● **Aim of the task**:
Please report how many lines of the following entries hold the word "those", giving the number alone.

[Data items]
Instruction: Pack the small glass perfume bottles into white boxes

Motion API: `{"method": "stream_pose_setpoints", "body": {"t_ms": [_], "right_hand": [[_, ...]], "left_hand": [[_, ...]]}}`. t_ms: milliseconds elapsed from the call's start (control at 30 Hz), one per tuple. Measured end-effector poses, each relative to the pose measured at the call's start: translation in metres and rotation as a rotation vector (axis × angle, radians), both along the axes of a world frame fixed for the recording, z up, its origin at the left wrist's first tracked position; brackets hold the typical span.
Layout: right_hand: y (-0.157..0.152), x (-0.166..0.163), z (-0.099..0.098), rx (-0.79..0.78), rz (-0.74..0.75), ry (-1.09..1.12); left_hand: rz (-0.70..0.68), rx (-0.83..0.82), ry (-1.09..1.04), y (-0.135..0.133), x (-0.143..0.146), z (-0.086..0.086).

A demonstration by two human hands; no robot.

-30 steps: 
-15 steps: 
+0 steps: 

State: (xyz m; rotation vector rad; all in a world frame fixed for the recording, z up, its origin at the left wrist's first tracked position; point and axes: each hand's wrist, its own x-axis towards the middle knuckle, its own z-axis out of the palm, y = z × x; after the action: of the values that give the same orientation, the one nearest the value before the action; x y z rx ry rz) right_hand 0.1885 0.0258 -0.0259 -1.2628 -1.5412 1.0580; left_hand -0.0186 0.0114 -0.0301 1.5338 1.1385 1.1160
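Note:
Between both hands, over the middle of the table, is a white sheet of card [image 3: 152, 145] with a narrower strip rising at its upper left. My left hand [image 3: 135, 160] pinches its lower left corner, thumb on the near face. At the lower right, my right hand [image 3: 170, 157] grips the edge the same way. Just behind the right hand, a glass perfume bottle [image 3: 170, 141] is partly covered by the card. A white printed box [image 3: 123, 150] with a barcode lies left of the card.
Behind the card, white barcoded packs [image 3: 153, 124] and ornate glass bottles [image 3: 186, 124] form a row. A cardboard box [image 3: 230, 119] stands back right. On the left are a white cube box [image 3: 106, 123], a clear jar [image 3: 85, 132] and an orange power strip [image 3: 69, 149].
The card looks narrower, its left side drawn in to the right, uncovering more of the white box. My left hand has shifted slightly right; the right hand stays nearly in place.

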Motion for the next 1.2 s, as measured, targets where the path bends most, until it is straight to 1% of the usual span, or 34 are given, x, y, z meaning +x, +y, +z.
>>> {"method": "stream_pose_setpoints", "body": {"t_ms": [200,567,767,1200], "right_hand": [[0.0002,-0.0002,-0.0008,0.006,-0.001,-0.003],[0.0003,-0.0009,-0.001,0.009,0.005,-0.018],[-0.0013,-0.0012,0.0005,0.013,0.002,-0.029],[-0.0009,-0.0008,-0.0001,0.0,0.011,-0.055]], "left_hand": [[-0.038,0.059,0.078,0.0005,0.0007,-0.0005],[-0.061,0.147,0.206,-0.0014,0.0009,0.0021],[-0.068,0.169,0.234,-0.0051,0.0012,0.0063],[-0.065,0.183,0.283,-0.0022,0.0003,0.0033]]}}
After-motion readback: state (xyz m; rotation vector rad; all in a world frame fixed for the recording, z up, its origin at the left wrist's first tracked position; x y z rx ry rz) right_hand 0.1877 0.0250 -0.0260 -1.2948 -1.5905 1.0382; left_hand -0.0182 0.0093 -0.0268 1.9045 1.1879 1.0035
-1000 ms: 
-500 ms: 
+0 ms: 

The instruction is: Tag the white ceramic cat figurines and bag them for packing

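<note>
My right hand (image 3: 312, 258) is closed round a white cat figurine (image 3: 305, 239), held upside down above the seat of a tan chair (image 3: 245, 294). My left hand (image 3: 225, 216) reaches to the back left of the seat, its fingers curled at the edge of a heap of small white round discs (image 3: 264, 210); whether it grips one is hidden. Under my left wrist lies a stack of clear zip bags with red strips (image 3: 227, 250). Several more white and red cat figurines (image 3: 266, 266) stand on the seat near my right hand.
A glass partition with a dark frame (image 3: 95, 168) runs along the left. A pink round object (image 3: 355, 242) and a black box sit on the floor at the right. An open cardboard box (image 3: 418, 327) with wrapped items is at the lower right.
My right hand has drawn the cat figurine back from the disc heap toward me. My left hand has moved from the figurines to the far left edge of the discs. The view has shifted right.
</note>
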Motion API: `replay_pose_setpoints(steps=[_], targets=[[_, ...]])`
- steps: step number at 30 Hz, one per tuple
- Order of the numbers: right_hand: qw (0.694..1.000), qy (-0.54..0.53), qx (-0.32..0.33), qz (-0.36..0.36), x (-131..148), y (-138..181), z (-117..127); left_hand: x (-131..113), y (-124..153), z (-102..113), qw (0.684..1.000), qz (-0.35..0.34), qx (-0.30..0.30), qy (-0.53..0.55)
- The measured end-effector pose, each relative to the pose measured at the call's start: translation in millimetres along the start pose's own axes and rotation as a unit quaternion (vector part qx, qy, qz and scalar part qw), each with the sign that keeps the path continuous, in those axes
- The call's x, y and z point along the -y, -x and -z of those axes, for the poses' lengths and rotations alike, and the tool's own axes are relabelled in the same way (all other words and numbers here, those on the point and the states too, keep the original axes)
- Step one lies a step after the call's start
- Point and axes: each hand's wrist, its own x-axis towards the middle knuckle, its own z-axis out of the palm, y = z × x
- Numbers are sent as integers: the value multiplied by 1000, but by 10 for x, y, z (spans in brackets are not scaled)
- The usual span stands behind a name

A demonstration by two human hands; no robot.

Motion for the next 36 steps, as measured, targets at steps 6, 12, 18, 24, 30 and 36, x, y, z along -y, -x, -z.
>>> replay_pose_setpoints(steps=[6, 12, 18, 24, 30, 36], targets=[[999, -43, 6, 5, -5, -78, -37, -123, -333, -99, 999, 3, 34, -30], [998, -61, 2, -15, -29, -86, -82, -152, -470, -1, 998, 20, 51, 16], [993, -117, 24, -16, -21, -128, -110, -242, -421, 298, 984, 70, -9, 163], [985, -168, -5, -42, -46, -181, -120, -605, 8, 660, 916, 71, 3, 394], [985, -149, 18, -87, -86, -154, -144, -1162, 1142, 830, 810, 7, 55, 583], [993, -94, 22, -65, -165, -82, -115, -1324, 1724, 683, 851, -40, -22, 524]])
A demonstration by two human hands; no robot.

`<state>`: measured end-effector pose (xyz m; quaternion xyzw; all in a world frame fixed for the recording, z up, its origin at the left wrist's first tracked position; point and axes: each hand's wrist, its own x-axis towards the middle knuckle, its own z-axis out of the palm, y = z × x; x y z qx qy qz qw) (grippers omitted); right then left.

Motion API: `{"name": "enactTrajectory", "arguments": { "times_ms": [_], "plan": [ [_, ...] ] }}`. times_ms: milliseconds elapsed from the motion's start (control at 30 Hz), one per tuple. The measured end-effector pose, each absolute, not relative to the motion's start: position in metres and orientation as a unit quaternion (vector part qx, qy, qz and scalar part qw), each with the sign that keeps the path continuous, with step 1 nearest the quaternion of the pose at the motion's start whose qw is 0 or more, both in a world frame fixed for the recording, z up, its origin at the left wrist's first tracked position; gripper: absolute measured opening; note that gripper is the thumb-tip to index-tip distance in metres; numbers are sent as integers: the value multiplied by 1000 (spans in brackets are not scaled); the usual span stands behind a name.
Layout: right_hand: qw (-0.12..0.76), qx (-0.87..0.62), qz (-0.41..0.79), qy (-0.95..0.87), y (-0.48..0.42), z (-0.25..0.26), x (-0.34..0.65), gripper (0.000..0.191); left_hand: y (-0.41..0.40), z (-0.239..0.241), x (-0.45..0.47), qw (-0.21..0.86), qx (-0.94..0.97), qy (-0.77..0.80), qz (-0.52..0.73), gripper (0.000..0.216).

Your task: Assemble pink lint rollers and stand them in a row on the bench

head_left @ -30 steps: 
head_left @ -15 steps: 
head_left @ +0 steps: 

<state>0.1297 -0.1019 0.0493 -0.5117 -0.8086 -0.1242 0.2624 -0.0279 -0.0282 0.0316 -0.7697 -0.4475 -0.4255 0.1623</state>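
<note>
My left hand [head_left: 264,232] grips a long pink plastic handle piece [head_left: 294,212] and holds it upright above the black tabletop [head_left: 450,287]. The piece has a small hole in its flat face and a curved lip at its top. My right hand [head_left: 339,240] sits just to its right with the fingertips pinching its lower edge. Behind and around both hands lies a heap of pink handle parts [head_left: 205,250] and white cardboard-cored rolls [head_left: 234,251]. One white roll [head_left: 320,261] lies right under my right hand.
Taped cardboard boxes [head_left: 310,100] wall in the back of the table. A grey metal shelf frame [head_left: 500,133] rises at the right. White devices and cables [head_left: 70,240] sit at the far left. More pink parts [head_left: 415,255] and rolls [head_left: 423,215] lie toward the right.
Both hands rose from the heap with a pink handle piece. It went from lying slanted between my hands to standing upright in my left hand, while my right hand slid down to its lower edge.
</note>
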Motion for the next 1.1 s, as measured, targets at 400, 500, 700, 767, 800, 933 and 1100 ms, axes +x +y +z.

● **Expected output**:
2